Thomas James (Tom) Foord

May 8th, 1922 – April 12th, 2012

The family of Tom Foord sadly announces the recent passing of their dear husband, father, grandfather, great grandfather, brother and uncle at his home in Vernon with his family at his side.

Tom was born in the small hamlet of Instow, Saskatchewan, the oldest child of Albert and Emma Foord. He grew up surrounded by the non-stop activity generated by him and his brothers Vernon, Sid, Ian, Ron and Elmer with one sister June, who refereed much of the going’s on among the boys.

Between classes in the one room schoolhouse, where dad was the only person in his grade, and milking the cow and other chores, the cold, short winter days were filled with hockey games on flooded fields and the longer warm summer days played out with baseball and stick and can games made up by our grandfather Foord’s cricket playing past.

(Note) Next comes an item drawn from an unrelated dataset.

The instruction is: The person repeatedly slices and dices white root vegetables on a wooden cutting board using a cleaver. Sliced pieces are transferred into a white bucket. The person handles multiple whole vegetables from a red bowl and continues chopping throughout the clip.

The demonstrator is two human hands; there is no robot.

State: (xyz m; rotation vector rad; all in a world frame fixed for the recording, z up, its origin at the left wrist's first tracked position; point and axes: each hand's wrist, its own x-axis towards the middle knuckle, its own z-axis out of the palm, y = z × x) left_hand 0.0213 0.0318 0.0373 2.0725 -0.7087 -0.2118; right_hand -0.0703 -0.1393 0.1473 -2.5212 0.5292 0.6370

The Depression of the late 20’s and 30’s had a profound effect on dad and shaped his intense desire to succeed at something in the face of the tremendous adversity the world was experiencing at that time. He saw firsthand how families and whole communities rallied around each other to assist those struggling and throughout his life dad was always generous with those needing a helping hand.

He left Instow in 1939 at the age of 18 to join the Royal Canadian Air Force with hopes of becoming a pilot. To his severe disappointment he was unable to fly, but instead was posted to a ground crew in Newfoundland. It was there that he met a beautiful young teletype operator from Vernon BC named Norah Davidson and after being married in 1944, they moved back to mom’s home town. He often said that meeting mom was the best thing that happened in his life.

Coming from the dustbowl Depression era of southern Saskatchewan, where in dad’s words “you couldn’t grow a carrot”, the North Okanagan was a veritable Garden of Eden! He marvelled at the fruit trees and the deep blue lakes that surrounded the area and could not believe that such a place existed. After a time living with mom’s parents, they managed to build a home on 16th Street with the assistance of the Veterans Land Act and by then had two small children, Jean and Colin. They were followed by Nancy, Janet, Robert and many grandchildren and great-grandchildren who brought them much joy in their 68 years together.

After a time tending sheep for our grandfather Davidson, selling vacuum cleaners door to door and driving truck, delivering oil to the construction and logging camps between Vernon and Nakusp, dad managed to save up enough money and with some assistance from relatives purchased the Home Oil gas station located kitty corner from the Travelodge Motel in 1951. He struggled selling gas for a couple of years until he and his friend Jim Lochhead decided to start selling tires and named the company Kal Tire after Kalamalka Lake.

The work was long and hard, but dad made many friends calling on loggers and truckers throughout southwest BC. His friendly manner, work ethic and drive to succeed impressed many a tough logger in the bush and the business grew slowly but steadily. Today the business is a global entity that continues to grow based on the values, ethics and ideals from almost 60 years ago, with many people benefitting from dad’s leadership, wisdom and guidance.

Dad loved to be around people, whether just visiting, playing a round of golf or a hand of gin rummy. There would always be lots of banter and good natured joking that never failed to entertain and amuse those in attendance. His quick smile and easy laugh always put people at ease and he commented numerous times how blessed he felt to be surrounded by so many good people in friendship and business.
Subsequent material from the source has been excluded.